On en revient à ces paradoxes impliqués par le numérique, de manière similaire au rapport complexe entre les technologies innovantes et les musiciens expérimentaux (entre appropriation et rejet). Les messages se court-circuitent, se contredisent, pour au final coexister. Ce qui crée encore une fois du bruit. Le bruit, même s’il ne véhicule rien en lui-même (ou tout à la fois, selon les points de vue, et si on se réfère au « bruit blanc »), peut être le message en lui-même et à la fois son propre mode de transmission. Les avancées liées aux réseaux sociaux ont à la fois transformé les utilisateurs en producteurs de données monétisables à leur insu.

Ce mode de transmission s'est autonomisé hors des usagers, au profit de tierces personnes exploitant ces données. Au delà de cette production de données personnelles, ces réseaux restent des moyens de communication permettant le relai d'information. Dans le meilleur des cas, ils ont permis de générer des modes d’organisation lors de manifestations dans des pays totalitaires (par exemple au Printemps Arabe, les manifestations en Chine ou encore lors des précédentes élections en Iran), ou de relayer des informations autour d'abus de pouvoirs, corruptions et organisations souterraines par les whislerblower (donneurs d'alerte). Le « bruit » généré par le flux d’informations permet aux utilisateurs de s’organiser et donc charge cette transmission d’une portée politique et de résistance.

Toutefois, ce bruit reste complexe et contradictoire, car ces mêmes réseaux sont également des outils de propagande pour des pouvoirs en place ou toute forme de radicalisme ou extrémisme et le relai d'information prend souvent le pas sur la vérification et le bon sens, mettant au même niveau une information relatant un fait réel qu'une théorie du complot fantaisiste...

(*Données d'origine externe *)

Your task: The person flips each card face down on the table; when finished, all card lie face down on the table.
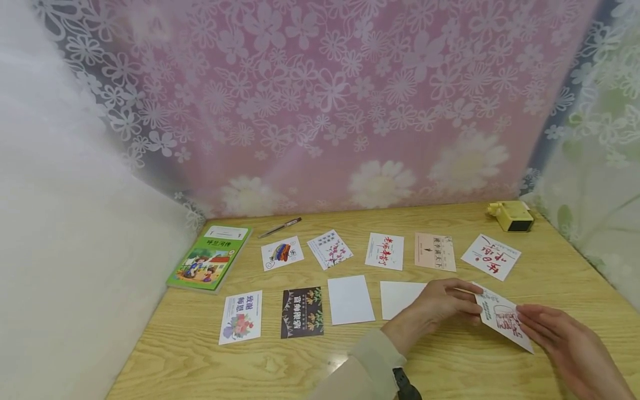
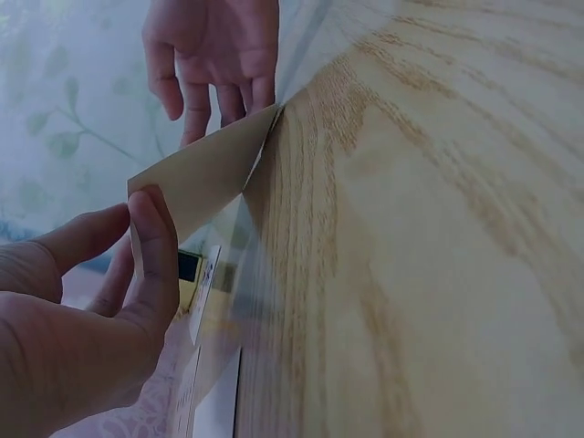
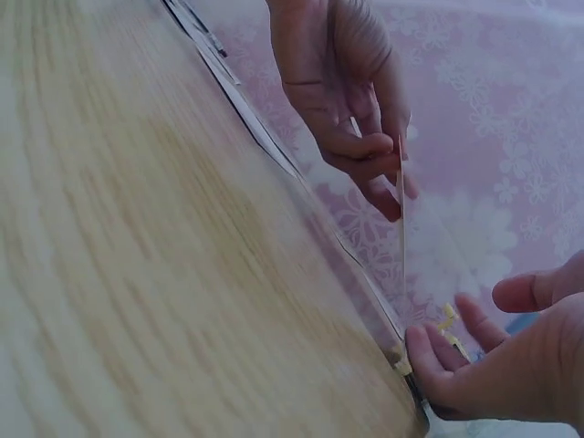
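A white card with red drawing and lettering is held tilted above the table's right front. My left hand pinches its left edge between thumb and fingers, as the left wrist view shows, where the card's plain back faces the camera. At the opposite edge is my right hand, its fingertips against the card and its thumb apart from it in the right wrist view. The card appears edge-on there, its lower end by the right fingers. Beside the left hand lies a blank white card.
Several printed cards lie in two rows, among them a black card and a beige card. A green book and a pen are at the back left. A yellow object stands at the back right.
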Motion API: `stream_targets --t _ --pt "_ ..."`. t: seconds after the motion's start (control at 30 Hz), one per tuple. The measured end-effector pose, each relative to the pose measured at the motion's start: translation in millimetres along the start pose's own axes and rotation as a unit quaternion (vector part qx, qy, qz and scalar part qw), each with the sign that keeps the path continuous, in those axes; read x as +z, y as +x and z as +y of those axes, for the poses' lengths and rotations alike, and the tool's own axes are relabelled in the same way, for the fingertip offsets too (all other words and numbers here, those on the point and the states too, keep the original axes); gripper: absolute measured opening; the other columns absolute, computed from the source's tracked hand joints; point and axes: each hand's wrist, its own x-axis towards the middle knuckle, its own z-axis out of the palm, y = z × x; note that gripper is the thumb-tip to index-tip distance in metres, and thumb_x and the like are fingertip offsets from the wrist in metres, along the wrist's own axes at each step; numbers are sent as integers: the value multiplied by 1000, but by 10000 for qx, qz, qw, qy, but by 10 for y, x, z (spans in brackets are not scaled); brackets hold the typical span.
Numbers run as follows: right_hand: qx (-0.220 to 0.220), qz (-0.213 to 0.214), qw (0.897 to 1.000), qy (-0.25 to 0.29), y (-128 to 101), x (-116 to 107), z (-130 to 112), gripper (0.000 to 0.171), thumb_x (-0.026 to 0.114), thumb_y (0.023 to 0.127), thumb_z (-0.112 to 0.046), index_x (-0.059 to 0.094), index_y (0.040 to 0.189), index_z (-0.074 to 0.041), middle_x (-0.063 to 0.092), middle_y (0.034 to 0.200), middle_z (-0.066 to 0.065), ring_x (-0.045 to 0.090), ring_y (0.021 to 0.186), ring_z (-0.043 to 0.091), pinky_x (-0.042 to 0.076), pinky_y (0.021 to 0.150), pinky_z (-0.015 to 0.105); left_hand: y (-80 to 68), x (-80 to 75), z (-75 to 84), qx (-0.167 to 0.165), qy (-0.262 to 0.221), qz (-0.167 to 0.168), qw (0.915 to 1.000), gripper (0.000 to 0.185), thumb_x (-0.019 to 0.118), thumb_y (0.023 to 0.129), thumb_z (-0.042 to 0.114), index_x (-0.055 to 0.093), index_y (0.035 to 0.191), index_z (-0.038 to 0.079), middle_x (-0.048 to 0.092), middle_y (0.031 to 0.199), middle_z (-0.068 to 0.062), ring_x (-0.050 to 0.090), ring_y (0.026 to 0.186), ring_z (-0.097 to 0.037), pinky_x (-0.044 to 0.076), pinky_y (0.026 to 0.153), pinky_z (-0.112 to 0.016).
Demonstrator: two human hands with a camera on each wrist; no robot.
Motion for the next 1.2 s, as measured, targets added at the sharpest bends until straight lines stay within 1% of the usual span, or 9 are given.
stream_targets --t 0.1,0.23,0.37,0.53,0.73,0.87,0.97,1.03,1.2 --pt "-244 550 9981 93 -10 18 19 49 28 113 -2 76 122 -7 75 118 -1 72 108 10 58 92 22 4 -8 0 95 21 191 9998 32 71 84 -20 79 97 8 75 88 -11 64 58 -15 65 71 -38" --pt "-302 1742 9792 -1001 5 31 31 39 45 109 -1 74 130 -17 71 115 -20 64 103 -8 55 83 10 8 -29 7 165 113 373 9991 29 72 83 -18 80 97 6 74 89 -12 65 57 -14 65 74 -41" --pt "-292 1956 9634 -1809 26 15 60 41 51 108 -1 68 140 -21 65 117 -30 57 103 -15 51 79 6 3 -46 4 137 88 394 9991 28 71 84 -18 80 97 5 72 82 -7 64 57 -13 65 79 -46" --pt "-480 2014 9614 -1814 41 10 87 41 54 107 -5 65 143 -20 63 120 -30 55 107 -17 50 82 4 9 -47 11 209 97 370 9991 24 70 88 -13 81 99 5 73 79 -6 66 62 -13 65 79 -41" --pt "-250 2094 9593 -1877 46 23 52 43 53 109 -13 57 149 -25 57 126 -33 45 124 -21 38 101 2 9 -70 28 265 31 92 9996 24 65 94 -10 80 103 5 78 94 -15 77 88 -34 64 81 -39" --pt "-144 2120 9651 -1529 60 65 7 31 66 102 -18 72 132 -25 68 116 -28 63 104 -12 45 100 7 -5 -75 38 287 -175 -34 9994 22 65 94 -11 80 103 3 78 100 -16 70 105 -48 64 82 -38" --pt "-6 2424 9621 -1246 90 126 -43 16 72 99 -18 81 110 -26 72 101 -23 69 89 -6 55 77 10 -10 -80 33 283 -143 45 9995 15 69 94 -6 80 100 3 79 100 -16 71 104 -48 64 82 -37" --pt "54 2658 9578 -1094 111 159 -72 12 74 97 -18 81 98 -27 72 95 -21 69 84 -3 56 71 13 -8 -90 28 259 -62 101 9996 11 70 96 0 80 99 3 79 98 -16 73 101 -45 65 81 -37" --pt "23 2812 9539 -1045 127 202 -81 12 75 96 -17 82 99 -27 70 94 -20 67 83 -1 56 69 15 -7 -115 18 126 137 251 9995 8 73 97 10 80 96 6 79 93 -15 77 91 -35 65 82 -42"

Le bruit, tout comme la noise l’était pour la musique, reste une forme de résistance face à l’ordre établi, se dérobe sous toute forme de signification intrinsèque. Pour conclure, et revenir au parallèle que nous avions fait jusqu’alors entre les démarches expérimentales appliquées en musique et les technologies contemporaines (trouvant résonance dans les technologies actuelles), toute une partie du Net Art utilise des procédés liés au réseau internet, aux flux d’information et à la production de Big Data entre autres, comme c’est le cas des installations audio-visuelles d’Art Of Failure (projet de Nicolas Maigret et Nicolas Montgermont). Il nous resterait à savoir ce que le bruit généré (visuel et sonore) évoquera comme « bruit » métaphorique, ou alors quel questionnement de telles œuvres induiront dans dix ou cinquante ans, en fonction des technologies qui seront d’usage le moment venu.